_Assigned task_:
Retype, word for word, every line from the one holding "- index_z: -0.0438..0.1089" through the one holding "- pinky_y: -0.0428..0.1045" in the entries below, both included, and only those lines.
=======
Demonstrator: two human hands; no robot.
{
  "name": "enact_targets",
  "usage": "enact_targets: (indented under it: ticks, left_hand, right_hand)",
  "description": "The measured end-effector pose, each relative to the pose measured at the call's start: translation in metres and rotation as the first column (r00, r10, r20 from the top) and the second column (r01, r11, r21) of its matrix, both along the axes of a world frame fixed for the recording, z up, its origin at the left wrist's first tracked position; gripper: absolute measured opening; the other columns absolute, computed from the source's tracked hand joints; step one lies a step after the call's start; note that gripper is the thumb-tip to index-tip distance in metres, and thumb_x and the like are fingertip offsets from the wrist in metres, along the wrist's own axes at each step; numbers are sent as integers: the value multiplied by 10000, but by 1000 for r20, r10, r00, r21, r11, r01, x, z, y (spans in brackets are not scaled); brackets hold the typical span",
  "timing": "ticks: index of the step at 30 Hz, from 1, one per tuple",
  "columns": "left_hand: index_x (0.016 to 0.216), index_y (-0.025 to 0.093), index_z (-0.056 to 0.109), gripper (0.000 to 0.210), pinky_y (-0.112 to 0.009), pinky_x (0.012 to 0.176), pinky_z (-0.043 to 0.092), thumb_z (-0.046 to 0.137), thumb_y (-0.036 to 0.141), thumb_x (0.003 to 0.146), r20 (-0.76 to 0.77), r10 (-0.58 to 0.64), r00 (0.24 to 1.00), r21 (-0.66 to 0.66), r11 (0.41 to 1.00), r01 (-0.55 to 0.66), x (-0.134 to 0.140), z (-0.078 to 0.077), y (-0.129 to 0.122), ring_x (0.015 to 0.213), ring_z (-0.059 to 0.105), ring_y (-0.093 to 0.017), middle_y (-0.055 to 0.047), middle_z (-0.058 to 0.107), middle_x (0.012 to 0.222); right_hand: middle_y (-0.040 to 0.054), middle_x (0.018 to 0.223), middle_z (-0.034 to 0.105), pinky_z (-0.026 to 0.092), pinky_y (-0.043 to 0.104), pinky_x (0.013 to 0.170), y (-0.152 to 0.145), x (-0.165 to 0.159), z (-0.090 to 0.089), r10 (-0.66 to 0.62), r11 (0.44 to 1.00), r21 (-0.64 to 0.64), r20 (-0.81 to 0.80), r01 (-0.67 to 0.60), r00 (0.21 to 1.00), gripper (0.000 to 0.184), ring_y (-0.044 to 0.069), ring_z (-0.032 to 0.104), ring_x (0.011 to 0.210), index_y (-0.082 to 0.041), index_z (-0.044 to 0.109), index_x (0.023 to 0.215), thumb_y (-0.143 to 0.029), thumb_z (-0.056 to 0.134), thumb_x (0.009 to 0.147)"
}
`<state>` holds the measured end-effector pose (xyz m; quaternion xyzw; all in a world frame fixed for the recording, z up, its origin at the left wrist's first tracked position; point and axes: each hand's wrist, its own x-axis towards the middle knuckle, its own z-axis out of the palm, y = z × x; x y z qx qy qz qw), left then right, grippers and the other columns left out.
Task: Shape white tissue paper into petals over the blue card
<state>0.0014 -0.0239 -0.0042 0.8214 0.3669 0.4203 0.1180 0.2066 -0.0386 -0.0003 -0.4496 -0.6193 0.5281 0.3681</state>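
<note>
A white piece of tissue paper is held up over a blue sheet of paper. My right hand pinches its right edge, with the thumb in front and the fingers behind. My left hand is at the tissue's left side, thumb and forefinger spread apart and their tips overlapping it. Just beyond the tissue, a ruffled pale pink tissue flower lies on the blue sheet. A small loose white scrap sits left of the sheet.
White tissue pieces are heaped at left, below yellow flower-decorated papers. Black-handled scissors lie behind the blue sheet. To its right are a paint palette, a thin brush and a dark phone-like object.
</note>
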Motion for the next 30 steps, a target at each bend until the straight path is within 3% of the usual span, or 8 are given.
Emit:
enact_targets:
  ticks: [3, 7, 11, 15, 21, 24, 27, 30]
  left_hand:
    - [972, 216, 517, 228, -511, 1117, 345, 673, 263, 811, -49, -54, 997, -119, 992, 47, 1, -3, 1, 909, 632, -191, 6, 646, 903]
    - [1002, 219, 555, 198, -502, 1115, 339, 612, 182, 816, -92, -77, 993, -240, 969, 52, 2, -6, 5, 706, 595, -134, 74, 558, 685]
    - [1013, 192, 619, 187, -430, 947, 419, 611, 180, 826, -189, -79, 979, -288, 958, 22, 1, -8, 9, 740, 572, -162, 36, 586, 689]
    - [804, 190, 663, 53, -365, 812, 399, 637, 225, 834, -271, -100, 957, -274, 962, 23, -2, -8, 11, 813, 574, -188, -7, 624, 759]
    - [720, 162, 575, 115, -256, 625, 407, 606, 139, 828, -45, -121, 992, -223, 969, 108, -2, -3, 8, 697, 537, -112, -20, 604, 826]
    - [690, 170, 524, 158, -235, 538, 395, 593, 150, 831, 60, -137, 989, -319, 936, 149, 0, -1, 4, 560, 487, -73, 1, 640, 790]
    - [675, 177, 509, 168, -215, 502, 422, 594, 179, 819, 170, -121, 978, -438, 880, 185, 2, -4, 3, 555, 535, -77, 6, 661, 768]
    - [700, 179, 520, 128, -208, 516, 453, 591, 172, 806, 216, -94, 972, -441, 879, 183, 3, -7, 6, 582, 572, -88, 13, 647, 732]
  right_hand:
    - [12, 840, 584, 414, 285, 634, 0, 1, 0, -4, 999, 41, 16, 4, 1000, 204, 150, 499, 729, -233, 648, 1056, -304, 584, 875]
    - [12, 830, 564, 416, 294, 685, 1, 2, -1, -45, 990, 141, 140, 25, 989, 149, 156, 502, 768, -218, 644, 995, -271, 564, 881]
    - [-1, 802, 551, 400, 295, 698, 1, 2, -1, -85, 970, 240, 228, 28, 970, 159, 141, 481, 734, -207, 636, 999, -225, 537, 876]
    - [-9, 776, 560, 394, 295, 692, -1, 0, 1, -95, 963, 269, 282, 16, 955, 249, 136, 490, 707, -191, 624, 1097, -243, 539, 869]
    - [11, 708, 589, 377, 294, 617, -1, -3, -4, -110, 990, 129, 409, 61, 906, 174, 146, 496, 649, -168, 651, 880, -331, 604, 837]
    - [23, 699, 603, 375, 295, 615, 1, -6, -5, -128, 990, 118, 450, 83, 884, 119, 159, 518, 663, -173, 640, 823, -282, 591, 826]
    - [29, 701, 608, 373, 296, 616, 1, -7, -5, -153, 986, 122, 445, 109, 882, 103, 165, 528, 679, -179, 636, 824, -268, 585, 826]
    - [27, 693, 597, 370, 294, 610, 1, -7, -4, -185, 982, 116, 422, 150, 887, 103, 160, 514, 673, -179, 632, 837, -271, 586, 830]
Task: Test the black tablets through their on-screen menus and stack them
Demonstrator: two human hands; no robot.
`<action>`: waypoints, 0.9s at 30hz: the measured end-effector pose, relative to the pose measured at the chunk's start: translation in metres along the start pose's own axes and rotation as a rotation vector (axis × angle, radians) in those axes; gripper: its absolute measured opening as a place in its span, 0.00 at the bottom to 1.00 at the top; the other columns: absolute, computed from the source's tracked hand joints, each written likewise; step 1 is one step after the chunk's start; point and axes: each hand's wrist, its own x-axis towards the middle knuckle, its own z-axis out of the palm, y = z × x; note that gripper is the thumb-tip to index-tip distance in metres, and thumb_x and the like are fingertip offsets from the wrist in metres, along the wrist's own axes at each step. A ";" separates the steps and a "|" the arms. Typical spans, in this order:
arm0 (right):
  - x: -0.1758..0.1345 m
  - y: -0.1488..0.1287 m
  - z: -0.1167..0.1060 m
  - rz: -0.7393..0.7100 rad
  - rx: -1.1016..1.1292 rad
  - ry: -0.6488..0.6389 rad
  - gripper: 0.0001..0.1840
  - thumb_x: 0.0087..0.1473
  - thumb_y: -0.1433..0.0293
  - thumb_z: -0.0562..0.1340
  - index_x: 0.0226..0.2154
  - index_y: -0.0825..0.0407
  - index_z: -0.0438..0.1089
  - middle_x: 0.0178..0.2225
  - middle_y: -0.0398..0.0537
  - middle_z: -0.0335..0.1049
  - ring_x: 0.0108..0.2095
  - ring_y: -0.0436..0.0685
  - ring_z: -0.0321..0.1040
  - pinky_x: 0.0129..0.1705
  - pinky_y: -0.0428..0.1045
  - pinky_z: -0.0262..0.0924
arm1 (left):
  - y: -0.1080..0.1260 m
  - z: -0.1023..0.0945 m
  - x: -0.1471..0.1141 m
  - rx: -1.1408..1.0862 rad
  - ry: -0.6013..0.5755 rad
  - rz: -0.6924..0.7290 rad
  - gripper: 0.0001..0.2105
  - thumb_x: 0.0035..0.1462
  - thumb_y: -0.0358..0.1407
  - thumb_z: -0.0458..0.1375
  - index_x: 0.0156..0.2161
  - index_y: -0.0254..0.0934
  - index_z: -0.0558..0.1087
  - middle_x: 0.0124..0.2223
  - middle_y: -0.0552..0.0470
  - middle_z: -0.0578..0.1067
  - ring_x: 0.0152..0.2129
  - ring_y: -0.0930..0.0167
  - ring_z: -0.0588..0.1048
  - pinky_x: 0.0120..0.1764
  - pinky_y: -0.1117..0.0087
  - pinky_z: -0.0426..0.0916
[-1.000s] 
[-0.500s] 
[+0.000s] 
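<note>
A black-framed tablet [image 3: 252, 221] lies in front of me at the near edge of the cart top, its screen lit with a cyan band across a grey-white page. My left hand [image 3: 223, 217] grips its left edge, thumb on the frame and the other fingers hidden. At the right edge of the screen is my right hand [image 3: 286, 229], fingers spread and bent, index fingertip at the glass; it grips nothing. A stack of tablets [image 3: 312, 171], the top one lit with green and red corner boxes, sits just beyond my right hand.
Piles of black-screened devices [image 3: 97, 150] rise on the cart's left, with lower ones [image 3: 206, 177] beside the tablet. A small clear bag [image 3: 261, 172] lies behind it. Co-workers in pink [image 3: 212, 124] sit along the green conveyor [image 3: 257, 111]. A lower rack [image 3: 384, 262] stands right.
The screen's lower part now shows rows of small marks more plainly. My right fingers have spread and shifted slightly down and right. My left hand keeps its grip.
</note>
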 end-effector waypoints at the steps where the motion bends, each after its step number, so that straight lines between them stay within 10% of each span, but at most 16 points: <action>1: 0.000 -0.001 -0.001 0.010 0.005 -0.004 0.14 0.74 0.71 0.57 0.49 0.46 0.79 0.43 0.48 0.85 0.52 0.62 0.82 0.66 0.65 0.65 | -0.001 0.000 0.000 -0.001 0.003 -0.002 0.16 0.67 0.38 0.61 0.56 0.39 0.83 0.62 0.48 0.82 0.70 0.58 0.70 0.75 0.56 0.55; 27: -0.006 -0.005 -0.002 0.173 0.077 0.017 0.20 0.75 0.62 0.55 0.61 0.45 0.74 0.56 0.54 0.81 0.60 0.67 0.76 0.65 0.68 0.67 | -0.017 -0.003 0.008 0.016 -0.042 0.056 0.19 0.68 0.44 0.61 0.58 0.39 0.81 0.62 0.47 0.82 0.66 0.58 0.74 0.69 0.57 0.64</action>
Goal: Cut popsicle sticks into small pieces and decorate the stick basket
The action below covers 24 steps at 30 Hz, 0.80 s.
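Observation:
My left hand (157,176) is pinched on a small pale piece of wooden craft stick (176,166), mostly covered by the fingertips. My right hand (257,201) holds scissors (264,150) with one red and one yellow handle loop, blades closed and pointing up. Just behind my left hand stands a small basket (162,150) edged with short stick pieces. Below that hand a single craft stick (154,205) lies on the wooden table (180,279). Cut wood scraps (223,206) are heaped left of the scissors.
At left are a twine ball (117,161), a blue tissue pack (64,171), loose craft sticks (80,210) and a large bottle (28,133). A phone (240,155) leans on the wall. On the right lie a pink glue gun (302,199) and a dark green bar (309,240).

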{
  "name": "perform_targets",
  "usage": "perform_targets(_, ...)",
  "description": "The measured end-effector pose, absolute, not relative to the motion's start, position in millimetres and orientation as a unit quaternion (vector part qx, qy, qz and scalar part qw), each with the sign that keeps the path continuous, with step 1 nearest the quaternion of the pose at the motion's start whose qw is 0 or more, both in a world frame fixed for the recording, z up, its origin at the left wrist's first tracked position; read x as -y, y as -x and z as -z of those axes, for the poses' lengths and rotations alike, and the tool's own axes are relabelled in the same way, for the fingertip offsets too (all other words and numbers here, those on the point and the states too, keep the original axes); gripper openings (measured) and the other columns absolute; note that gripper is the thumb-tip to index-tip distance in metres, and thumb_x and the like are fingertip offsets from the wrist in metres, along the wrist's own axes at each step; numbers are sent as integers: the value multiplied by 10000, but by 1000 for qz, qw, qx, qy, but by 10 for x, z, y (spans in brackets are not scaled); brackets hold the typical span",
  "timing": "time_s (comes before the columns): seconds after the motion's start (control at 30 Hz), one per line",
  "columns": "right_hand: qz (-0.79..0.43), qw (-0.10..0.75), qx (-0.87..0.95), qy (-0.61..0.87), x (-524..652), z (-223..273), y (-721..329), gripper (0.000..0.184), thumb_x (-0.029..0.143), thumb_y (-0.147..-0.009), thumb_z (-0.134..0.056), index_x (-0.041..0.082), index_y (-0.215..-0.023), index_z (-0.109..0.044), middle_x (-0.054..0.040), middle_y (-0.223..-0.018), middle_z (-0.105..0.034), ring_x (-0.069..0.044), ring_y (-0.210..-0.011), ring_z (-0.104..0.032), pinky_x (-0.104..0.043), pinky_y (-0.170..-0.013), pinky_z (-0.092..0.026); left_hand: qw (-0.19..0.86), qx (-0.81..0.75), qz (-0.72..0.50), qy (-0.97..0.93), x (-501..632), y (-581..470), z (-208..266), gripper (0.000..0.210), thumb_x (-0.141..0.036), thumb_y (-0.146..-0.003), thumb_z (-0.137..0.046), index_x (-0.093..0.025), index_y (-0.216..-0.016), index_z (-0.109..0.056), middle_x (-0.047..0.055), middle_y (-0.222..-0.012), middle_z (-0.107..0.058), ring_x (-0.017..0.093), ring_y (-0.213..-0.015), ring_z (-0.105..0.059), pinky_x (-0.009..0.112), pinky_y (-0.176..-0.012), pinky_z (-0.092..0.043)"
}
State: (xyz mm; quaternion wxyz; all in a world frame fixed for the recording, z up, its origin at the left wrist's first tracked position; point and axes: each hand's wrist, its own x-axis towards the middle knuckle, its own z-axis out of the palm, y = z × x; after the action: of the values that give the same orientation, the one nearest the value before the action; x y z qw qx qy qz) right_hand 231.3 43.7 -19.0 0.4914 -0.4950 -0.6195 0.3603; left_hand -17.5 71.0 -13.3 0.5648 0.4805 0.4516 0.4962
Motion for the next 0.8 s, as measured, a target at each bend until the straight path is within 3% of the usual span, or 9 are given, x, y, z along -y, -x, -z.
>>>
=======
_Answer box_:
  - index_z: -0.0438..0.1089
  - middle_x: 0.0178..0.2225
  - middle_y: -0.0398..0.0537
  - middle_z: -0.0335..0.1049
  - ring_x: 0.0108..0.2095
  - ring_y: -0.0436..0.0685
  - ring_z: -0.0321..0.1040
  - pinky_x: 0.0129..0.1705
  - pinky_y: -0.0428..0.1045

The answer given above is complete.